Companies House publishes guidance on enforcement approach in relation to the register of overseas entities
On 21 June 2023, Companies House published its Guidance on Register of Overseas Entities: approach to enforcement which explains its approach to using its enforcement powers (which includes civil financial penalties and criminal prosecution for serious cases) to secure compliance with the requirements of the register of overseas entities regime. Companies House has stated that it will take a “consistent and proportionate” approach to enforcement, taking account of and balance various factors, including the seriousness of the breach, impact on, people and the economy or integrity of the register and the cost and benefit of taking enforcement action. Of note is Companies House’s statement that the framework under this Guidance links to its more general enforcement approach (which will be produced later in 2023).

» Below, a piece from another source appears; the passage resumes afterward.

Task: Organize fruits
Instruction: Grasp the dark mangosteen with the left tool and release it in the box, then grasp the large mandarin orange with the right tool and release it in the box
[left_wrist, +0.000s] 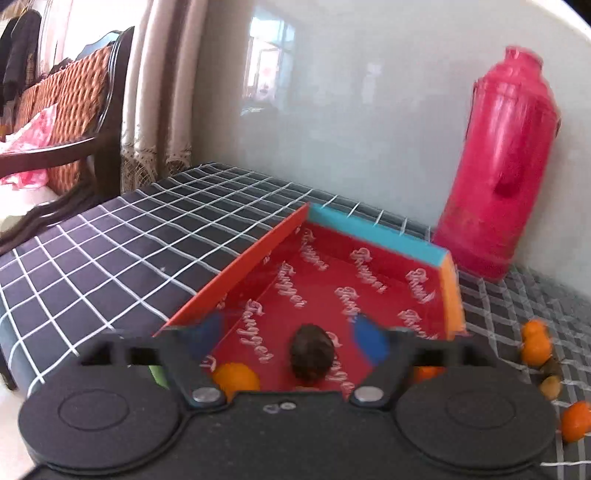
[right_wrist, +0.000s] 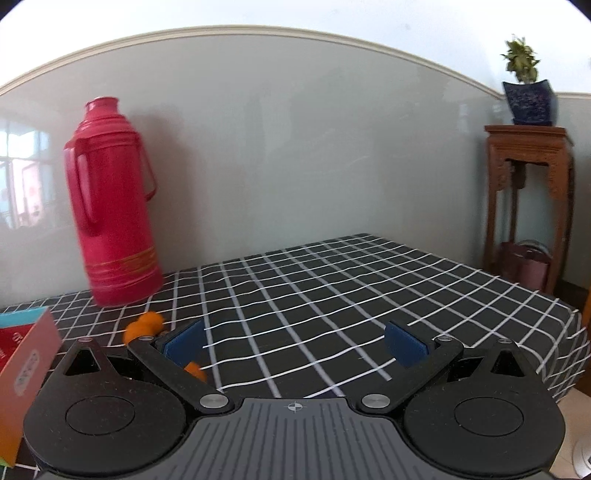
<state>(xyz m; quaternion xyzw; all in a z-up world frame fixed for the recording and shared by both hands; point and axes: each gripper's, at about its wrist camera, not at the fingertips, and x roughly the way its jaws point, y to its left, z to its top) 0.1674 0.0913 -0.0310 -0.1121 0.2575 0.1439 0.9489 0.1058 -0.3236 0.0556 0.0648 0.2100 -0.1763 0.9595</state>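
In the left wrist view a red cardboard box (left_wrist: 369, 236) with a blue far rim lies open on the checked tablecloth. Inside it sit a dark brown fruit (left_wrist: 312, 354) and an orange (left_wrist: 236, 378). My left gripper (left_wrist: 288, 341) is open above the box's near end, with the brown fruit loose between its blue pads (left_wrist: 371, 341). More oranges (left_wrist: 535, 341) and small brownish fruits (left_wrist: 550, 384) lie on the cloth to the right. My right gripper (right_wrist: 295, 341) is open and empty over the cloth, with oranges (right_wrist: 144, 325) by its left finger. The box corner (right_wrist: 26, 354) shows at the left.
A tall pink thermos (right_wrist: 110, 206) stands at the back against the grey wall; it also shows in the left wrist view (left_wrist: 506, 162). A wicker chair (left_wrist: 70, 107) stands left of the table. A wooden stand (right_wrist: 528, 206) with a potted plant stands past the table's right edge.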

This may therefore inform any enforcement approach for breaches for offences which will be introduced under the forthcoming Economic Crime and Corporate Transparency Bill.
European Commission publishes Q&A on application of the Foreign Subsidies Regulation
The European Commission (EC) has published guidance in the form of Q&As about the notification of concentrations under the Foreign Subsidies Regulation. The Regulation creates a new regime aimed at combating distortions in the EU internal market caused by foreign subsidies. It imposes mandatory notification and approval requirements for acquisitions of significant EU businesses (including new JVs), and large EU public tenders and gives the EC extensive powers to launch ex officio investigations. Broadly, transactions meeting the following thresholds will need to be notified to the EC and will not be able to proceed until cleared:
- turnover of the target (for acquisitions), the JV (for creation of a JV), or one of the parties (for a merger) in the EU was at least €500m in the last year; and
- the undertakings concerned (e.g. the acquirer and target, the merging entities, or the JV and its parents) received, from non-EU governments or state-owned entities, “financial contributions” of more than €50 million in the previous three years.

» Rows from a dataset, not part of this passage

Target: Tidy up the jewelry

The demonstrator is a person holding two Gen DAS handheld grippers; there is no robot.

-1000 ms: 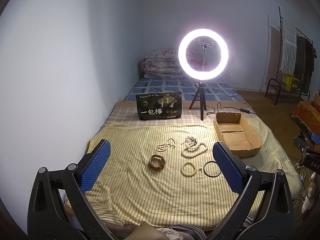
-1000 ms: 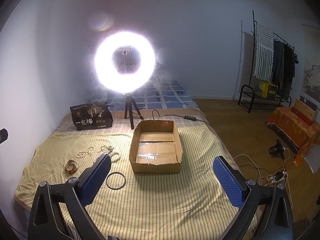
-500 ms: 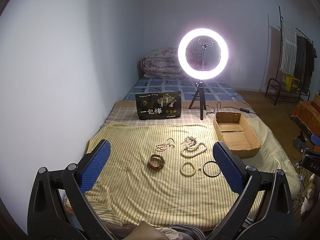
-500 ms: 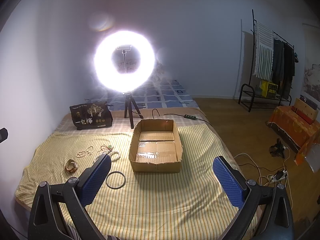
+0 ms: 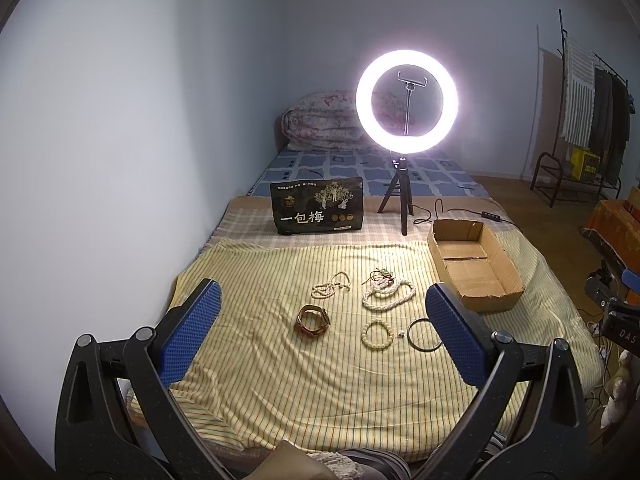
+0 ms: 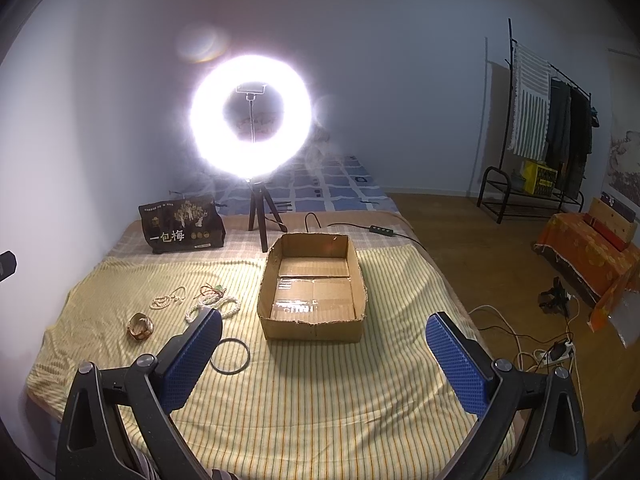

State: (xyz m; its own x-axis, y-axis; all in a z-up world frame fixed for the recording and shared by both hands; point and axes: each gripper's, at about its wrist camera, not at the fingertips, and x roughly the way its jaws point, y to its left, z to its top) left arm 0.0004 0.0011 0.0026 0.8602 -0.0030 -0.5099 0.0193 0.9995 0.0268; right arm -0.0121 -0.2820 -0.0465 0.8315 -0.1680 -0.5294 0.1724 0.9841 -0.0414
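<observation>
Ahead, jewelry [image 5: 376,308] beyond left hand-held gripper [image 5: 320,312], both grippers spread wide, empty

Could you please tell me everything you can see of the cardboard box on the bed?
The cardboard box is a shallow, open-topped brown tray with rough, torn upper edges. Glossy clear tape runs across its floor flaps, and nothing lies inside. It sits flat on the yellow striped sheet, to the right of the jewelry, near the ring light tripod. Neither gripper touches it.

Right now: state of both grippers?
Left gripper: open, holding nothing.
Right gripper: open, holding nothing.
</observation>
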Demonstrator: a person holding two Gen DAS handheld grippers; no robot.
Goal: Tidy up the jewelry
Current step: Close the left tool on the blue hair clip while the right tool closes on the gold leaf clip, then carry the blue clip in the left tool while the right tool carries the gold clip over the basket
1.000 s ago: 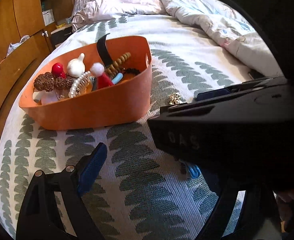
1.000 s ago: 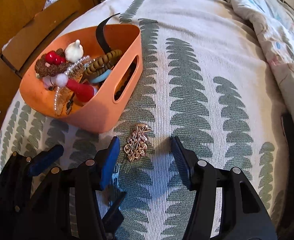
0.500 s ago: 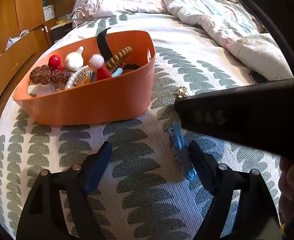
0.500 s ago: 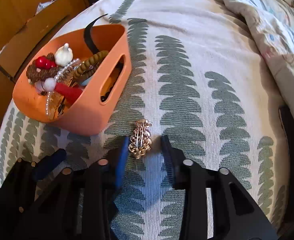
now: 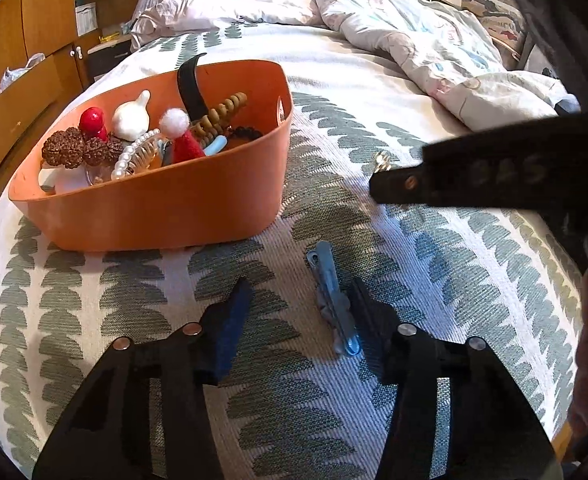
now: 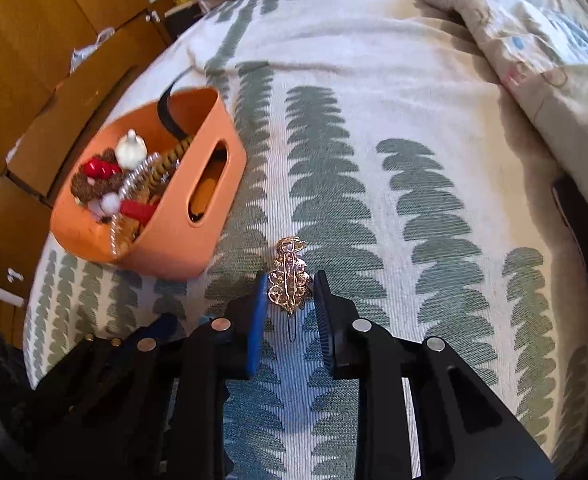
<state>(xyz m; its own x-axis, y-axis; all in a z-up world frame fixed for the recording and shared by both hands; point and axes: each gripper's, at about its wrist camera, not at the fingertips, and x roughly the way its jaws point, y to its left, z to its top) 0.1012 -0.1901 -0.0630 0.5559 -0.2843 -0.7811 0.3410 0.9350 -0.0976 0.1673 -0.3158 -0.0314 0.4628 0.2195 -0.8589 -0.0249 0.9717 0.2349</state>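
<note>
A wide bed covered by a cream bedspread with rows of grey-green leaf shapes fills both views, and a crumpled pale printed quilt is heaped at its far right. Wooden cabinets are seen along the left edge of the bed. On the left part of the bedspread an orange plastic basket with a slot handle is set, already loaded with hair accessories and beads: a black curved headband, a red ball, a white bulb-shaped piece, brown beads, a pearl-trimmed clip and a coiled tan hair tie.

In the left wrist view, the left gripper is held low over the bedspread near the basket's right corner. Its jaws are closing around a slim blue-grey metal hair clip, which lies flat on the fabric just beside the right finger and apart from the blue-padded left finger.

In the right wrist view, the right gripper is closing on a gold filigree leaf-shaped hair clip, which is positioned between the two pads, to the right of the basket; whether the pads press on it cannot be told.
</note>
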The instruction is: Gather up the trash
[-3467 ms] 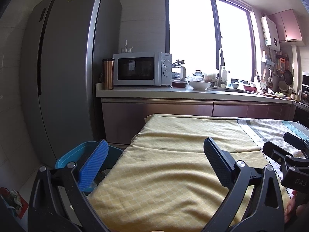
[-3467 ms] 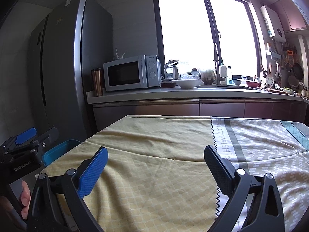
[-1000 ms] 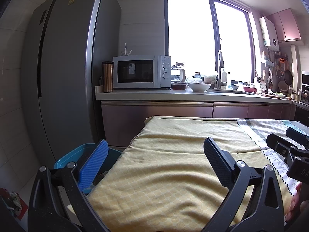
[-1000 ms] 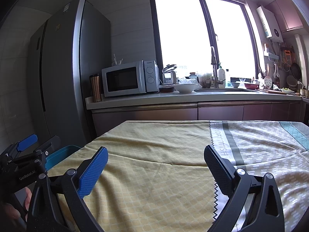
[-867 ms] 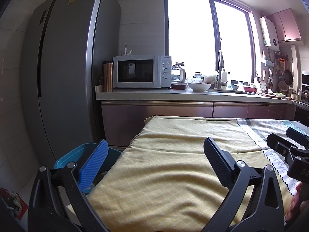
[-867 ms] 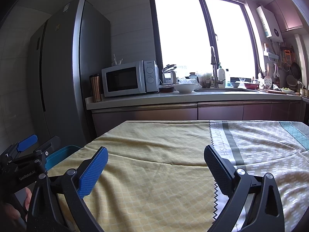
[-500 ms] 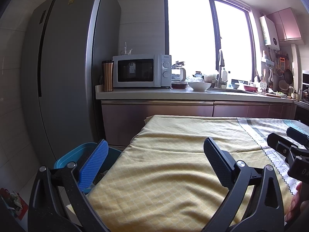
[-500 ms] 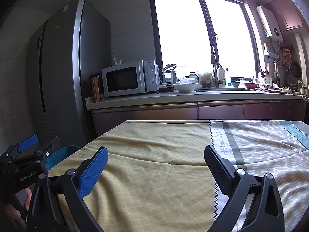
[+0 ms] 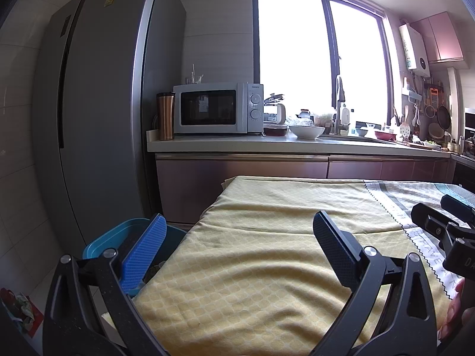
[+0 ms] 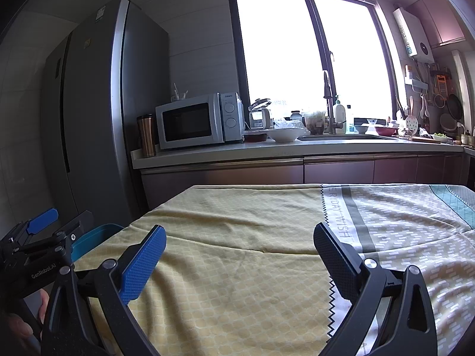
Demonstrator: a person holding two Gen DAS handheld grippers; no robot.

The guidance clarifies that, although the notification obligation for in-scope deals commences on 12 October 2023, notifications will be required from the date in respect of any deal which signs or launches on or after 12 July (when the EC’s powers under the Regulation commence) and which has not completed by 12 October 2023.
FRC publishes report on audit committee chairs’ views on ESG
On 19 June 2023, the Financial Reporting Council (FRC) published a research report on Audit Committee Chairs’ (ACCs) views on, and approach to, ESG activities and reporting. The report is based on research that YouGov conducted on the FRC’s behalf, involving qualitative interviews with 40 ACCs of public interest entities, representing a range of organisations (for example, FTSE350 companies and banks) and sectors.

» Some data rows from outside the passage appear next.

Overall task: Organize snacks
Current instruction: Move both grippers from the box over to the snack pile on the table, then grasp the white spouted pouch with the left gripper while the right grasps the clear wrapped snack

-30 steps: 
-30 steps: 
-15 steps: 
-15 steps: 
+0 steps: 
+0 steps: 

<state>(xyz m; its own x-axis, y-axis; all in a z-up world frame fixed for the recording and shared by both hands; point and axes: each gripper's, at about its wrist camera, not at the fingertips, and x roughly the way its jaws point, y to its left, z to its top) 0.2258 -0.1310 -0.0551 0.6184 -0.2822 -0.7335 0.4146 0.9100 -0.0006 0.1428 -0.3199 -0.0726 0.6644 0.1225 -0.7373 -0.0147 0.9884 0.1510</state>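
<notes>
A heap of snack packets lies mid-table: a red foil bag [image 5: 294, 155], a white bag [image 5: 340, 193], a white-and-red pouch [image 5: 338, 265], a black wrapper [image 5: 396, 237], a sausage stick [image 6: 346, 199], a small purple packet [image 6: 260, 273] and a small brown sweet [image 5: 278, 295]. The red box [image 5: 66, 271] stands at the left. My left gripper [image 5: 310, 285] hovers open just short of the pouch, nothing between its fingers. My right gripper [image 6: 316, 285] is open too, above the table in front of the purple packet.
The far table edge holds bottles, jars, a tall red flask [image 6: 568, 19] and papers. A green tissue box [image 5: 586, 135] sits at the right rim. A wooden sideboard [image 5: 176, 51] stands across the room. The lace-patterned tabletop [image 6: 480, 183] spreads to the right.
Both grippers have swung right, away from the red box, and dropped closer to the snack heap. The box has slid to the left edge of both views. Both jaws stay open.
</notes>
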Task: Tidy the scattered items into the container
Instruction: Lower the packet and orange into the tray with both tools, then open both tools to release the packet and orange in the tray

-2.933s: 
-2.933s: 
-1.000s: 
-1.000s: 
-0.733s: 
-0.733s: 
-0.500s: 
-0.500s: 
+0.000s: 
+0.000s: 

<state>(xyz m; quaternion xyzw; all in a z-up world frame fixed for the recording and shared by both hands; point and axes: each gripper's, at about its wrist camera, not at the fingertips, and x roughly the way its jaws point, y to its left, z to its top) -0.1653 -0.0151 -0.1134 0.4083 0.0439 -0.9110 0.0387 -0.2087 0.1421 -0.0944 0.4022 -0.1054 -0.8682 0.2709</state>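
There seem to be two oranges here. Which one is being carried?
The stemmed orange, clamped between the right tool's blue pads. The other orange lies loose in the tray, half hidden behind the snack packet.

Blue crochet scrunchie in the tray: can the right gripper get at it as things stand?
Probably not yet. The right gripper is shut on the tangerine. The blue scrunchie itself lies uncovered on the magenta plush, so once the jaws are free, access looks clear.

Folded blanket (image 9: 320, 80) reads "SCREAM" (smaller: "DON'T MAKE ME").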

The report found that, generally, ACCs showed an interest in and understanding of ESG activities within their organisations, such as initiatives aiming to reduce carbon emissions and increase board diversity. However, many are not directly involved in the relevant decision-making processes. Some interviewees also raised concerns about the broad and evolving nature of ESG, calling for practical, sector-specific guidance to measure environmental and social activities.